Alors le SG de la COBAC prend les mesures qui s’imposent: il somme les personnes qui ont fait des retraits en espèces de rembourser et particulièrement l’actionnaire majoritaire, met la banque sous l’administration provisoire et enfin demande au Ministre des finances de mettre fin aux salaires exorbitants des administrateurs. Ce fut le branle bas au sein du clan et les obligés de celui-ci : Il faut vite contrecarrer les initiatives du SG de la COBAC et au besoin le faire débarquer de son poste. Le clan assiège Deby, le harcèle; chaque membre du clan vient le voir avec une histoire inventée de toutes pièces contre le SG de la COBAC qui se résume à ceci: «  Idris Ahmed est en train de dévoiler les secrets de l’Etat ou du Chef de l’Etat il veut saboter les actions du Chef de l’Etat, il est en connivence avec la rébellion; il finance celle-ci; il est en connivence avec certains milieux français hostiles au Chef de l’Etat, etc.»

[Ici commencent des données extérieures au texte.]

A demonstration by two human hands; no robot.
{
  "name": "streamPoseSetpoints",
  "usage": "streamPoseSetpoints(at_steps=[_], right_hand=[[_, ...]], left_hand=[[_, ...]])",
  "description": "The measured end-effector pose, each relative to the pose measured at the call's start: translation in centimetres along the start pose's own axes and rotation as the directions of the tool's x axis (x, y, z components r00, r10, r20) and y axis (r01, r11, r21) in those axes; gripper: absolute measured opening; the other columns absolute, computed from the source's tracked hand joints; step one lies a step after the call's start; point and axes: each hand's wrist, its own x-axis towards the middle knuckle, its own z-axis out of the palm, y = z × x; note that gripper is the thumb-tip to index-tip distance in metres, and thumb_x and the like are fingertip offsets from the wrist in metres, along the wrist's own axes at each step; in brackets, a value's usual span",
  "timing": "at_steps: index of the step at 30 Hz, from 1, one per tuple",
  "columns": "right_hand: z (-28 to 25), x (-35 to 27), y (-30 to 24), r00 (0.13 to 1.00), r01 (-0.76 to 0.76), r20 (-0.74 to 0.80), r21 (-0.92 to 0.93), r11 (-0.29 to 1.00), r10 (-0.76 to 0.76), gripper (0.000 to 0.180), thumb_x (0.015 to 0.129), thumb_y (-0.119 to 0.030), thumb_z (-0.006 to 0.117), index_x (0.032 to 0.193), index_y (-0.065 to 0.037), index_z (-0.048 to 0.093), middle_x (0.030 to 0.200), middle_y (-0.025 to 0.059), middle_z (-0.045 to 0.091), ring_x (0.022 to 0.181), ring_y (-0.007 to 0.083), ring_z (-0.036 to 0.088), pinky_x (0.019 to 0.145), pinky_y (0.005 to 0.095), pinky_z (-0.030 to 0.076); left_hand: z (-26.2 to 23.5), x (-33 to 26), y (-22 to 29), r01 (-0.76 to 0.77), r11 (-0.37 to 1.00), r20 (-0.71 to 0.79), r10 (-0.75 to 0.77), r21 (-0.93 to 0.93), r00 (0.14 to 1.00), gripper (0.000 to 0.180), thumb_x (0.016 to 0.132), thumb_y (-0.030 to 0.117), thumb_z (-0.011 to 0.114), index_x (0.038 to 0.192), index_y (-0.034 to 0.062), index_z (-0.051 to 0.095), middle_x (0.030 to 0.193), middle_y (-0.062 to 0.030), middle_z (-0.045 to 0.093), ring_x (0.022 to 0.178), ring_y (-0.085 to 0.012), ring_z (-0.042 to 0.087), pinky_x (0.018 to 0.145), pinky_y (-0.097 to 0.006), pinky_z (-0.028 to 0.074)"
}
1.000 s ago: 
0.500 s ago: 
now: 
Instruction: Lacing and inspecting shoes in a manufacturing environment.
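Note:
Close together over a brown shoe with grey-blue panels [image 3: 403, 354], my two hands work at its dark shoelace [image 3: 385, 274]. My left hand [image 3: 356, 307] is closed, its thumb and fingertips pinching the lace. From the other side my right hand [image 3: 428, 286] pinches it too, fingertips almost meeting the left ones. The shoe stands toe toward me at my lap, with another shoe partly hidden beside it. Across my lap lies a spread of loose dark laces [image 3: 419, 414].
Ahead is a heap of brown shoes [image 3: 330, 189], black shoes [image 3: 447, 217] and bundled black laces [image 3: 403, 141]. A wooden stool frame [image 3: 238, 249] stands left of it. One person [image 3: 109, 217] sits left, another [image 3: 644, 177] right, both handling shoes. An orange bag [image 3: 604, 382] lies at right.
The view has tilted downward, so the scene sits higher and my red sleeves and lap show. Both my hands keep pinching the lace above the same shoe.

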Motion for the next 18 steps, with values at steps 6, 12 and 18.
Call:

C’est ainsi que Deby, accompagné de la plupart des pourfendeurs du SG de la COBAC se rend au sommet de la CEMAC, tout remonté en bloc et fermement décidé de débarquer Idris de son poste. Entre temps les calomnies et les dénigrements à l’adresse du SG sont arrivés aux oreilles des partenaires de BEAC qui sont le FMI et le Trésor français, qui ont vite fait connaitre leur appui total aux initiatives du SG. A Bangui, Deby est en mauvaise humeur; coléreux et hargneux; il ne faisait que gronder, gueuler et s’en prendre aux responsables tchadiens de la BEAC, qui selon lui sont incapables et ne font pas correctement leur travail. Le cas d’Idris Ahmed était devenu une fixation pour Deby et sa délégation; avec l’appui actif du représentant de Deby à Bangui, le Gal Bozizé. Le cas du SG de la COBAC allait ausculter les problèmes de fond dont fait fasse la BEAC; si ce n’est la vigilance des autres Chefs d’Etat.

Au huis clos, les Chefs d’Etat laissent éclater leur agacement. L’un d’eux déclare: «Ces gens sont et travaillent au Cameroun dans une institution sous régionale, sous ma juridiction; s’il y a quelqu’un qui devrait les apprécier ou les juger de leur travail, ce serai moi, et puis je ne vois vraiment rien de condamnable de ce que la COBAC a fait comme travail, on doit plutôt encourager le SG de poursuivre le boulot entamé» Un autre: «Mais Idris, ce que tu fais et dis sont à mon avis très bizarres; même si nous somme en communauté, M. Fotso n’est pas tchadien, il fait un retrait en espèce de dix milliards, c.à.d. il fait main sur l’argent que les tchadiens ont déposé à la Banque, usant sa position d’actionnaire et le SG fait un grand effort pour rendre aux tchadiens leur propre argent et le Président tchadien s’oppose. Il y a vraiment quelque chose qui cloche dans cette histoire. » Un troisième : « On déstabilise l’institution avec des nominations et de- nominations intempestives tous les ans. Les gens, une fois nommés, appartiennent à l’institution et c’est à cette dernière de les juger : ce n’est pas à l’Etat dont ils sont originaire de faire la police derrière eux ».

Devant une telle unanimité, Deby et son représentant à Bangui ne peuvent que reculer. Confus et honteux, Deby est reparti avec celui qui l’a ramené dans son avion et qui devrait remplacer Ahmed Idris Ahmed : l’oncle direct de ce dernier. C’est du Deby tout craché, créer des bisbilles entre le fiston et l’oncle.